- [WORK REQUIRED] Would you please repeat all of the data exactly, omitting the pictures?
****************
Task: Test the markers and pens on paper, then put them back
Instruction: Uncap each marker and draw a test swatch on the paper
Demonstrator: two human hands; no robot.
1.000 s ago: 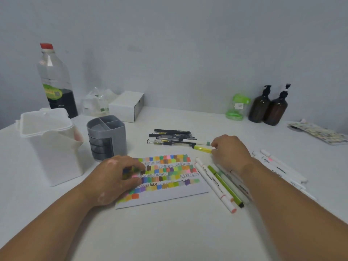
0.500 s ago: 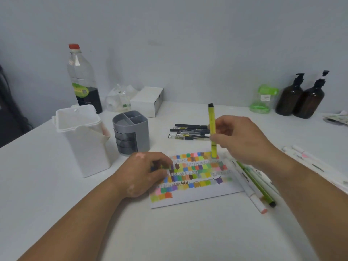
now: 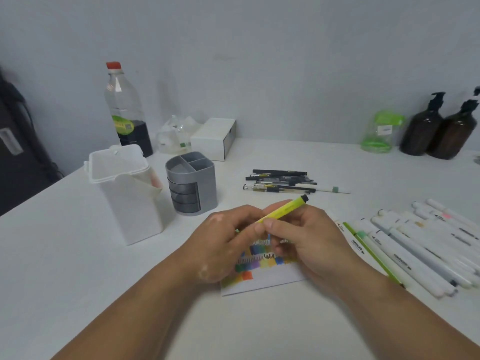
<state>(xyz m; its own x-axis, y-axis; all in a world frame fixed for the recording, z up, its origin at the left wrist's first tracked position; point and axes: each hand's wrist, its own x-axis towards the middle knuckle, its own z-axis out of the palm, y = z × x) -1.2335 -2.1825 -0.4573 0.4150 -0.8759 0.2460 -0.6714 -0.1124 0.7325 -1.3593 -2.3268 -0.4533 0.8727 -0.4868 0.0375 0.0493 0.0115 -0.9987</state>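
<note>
Highlighter (image 3: 284, 209): yellow, black end pointing up and away to the right, held tilted in the air over the paper (image 3: 262, 280), not touching it.

Right hand (image 3: 307, 239): fingers (image 3: 270, 226) curled round the lower barrel, gripping it. Left hand (image 3: 228, 245): fingers curled in against the highlighter's near end and seem to pinch it. That end is hidden between the two hands, so cap on or off can't be told.

Paper lies flat on the counter (image 3: 78, 281) under both hands, covered in colour swatches and scribble rows.

Handling, by judgement: light, stiff plastic barrel, smooth and a bit slippery. Best held mid-barrel, as the right hand does. A snug cap would need a straight pull along the axis, with the other hand bracing. The tip is likely soft felt, so press lightly.

Around: pens (image 3: 280, 181) piled beyond the hands, markers (image 3: 415, 245) in a row to the right, grey organiser (image 3: 191, 183) to the left with its top compartments showing nothing inside.
</note>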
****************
- [SOLUTION TO THIS PROBLEM]
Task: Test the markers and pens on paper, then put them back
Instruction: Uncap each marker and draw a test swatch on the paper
Demonstrator: two human hands; no robot.
1.000 s ago: 
0.500 s ago: 
now: 
<state>(xyz m; its own x-axis, y-axis; all in a world frame fixed for the recording, z up, its origin at the left wrist's first tracked position; point and axes: each hand's wrist, its own x-axis towards the middle knuckle, its own z-axis out of the palm, y = z × x) -1.2335 -2.1825 -0.4573 0.4150 -0.8759 0.2460 -0.6714 -0.1124 0.7325 -1.3593 -2.3268 -0.4533 0.8727 -0.4868 0.0375 0.0493 0.0115 -0.9987</state>
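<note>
Highlighter (image 3: 284, 209): yellow, black end pointing up and away to the right, held tilted in the air over the paper (image 3: 262, 280), not touching it.

Right hand (image 3: 307, 239): fingers (image 3: 270, 226) curled round the lower barrel, gripping it. Left hand (image 3: 228, 245): fingers curled in against the highlighter's near end and seem to pinch it. That end is hidden between the two hands, so cap on or off can't be told.

Paper lies flat on the counter (image 3: 78, 281) under both hands, covered in colour swatches and scribble rows.

Handling, by judgement: light, stiff plastic barrel, smooth and a bit slippery. Best held mid-barrel, as the right hand does. A snug cap would need a straight pull along the axis, with the other hand bracing. The tip is likely soft felt, so press lightly.

Around: pens (image 3: 280, 181) piled beyond the hands, markers (image 3: 415, 245) in a row to the right, grey organiser (image 3: 191, 183) to the left with its top compartments showing nothing inside.
</note>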

Nothing remains to add to the output.